People who are single are changing the face of America. Did you know that:
* More than 40 percent of the nation's adults---over 87 million people---are divorced, widowed, or have always been single.
* There are more households comprised of single people living alone than of married parents and their children.
* Americans now spend more of their adult years single than married.
Many of today's single people have engaging jobs, homes that they own, and a network of friends. This is not the 1950s---singles can have sex without marrying, and they can raise smart, successful, and happy children. It should be a great time to be single. Yet too often single people are still asked to defend their single status by an onslaught of judgmental peers and fretful relatives.
Prominent people in politics, the popular press, and the intelligentsia have all taken turns peddling myths about marriage and singlehood. Marry, they promise, and you will live a long, happy, and healthy life, and you will never be lonely again.
Drawing from decades of scientific research and stacks of stories from the front lines of singlehood, Bella DePaulo debunks the myths of singledom---and shows that just about everything you've heard about the benefits of getting married and the perils of staying single are grossly exaggerated or just plain wrong. Although singles are singled out for unfair treatment by the workplace, the marketplace, and the federal tax structure, they are not simply victims of this singlism. Single people really are living happily ever after.
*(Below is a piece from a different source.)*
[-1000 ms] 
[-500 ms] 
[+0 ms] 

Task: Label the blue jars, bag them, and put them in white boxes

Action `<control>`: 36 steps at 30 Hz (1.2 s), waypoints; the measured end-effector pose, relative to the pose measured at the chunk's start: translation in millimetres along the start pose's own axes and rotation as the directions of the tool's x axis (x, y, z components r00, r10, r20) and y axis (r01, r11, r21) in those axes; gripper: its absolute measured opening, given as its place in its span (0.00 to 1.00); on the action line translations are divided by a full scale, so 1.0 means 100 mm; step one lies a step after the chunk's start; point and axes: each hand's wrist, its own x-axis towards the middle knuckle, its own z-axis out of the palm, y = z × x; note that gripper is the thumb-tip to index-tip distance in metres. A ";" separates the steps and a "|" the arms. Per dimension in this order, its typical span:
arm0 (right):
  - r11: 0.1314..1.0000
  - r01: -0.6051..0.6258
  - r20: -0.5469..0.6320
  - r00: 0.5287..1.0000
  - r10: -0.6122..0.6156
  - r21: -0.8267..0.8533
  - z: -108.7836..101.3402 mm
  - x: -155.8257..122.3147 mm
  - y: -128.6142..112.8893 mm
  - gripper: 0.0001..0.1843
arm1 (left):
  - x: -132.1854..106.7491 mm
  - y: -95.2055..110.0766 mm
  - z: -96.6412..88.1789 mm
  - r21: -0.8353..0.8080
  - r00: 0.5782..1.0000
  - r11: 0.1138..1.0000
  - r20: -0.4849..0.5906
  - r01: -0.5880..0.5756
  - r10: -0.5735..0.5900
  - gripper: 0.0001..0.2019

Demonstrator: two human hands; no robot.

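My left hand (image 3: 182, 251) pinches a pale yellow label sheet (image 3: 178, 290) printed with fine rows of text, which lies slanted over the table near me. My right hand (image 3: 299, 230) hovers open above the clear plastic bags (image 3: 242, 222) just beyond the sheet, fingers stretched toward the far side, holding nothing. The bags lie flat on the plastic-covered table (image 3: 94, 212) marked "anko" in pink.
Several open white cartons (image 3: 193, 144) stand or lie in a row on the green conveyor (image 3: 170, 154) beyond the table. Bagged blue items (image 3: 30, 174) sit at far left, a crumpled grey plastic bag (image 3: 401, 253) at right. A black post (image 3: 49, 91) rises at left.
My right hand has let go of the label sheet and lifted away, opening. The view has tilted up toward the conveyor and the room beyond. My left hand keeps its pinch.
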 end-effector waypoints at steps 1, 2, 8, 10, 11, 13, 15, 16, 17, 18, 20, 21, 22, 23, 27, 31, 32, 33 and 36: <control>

Filled with bracing bursts of truth and dazzling dashes of humor, Singled Out is a spirited and provocative read for the single, the married, and everyone in between.
You will never think about singlehood or marriage the same way again.
Singled Out debunks the Ten Myths of Singlehood, including:
Myth #1: The Wonder of Couples: Marrieds know best.
Myth #3: The Dark Aura of Singlehood: You are miserable and lonely and your life is tragic.
Myth #5: Attention, Single Women: Your work won't love you back and your eggs will dry up. Also, you don't get any and you're promiscuous.
Myth #6: Attention, Single Men: You are horny, slovenly, and irresponsible, and you are the scary criminals. Or you are sexy, fastidious, frivolous, and gay.
Myth #7: Attention, Single Parents: Your kids are doomed.
Myth #9: Poor Soul: You will grow old alone and you will die in a room by yourself where no one will find you for weeks.
Myth #10: Family Values: Let's give all of the perks, benefits, gifts, and cash to couples and call it family values.
"With elegant analysis, wonderfully detailed examples, and clear and witty prose, DePaulo lays out the many, often subtle denigrations and discriminations faced by single adults in the U.S. She addresses, too, the resilience of single women and men in the face of such singlism. A must-read for all single adults, their friends and families, as well as social scientists and policy advocates."
---E. Kay Trimberger, author of The New Single Woman
DePaulo fastidiously defines the various categories of singlehood-divorced, widowed or just plain never been married-and gives their struggle a voice in this intriguing cultural study. According to DePaulo, "singlism" is the pervasive discrimination single people face in politics and everyday life, though DePaulo makes it clear he isn't equating it with racism or sexism. Rather, DePaulo uncovers society's immediate associations-conscious and otherwise-with the word "single," including the implication of loneliness, homosexuality and/or a personal defect that prevents a single person from achieving the dubiously enshrined goal of marriage. In addition, this exhaustive study reveals how marriage has come to represent the foundation of both American society and politics, and how the resulting system of discrimination pervades even in this modern age of financial freedom-including increased tax burdens, decreased social security benefits, and real-world wage disparity. In identifying the stigmas of being single and debunking myths like "marrieds know best," DePaulo has given this complicated subject the attention and respect it deserves, opening a dialogue without offering any pat solutions.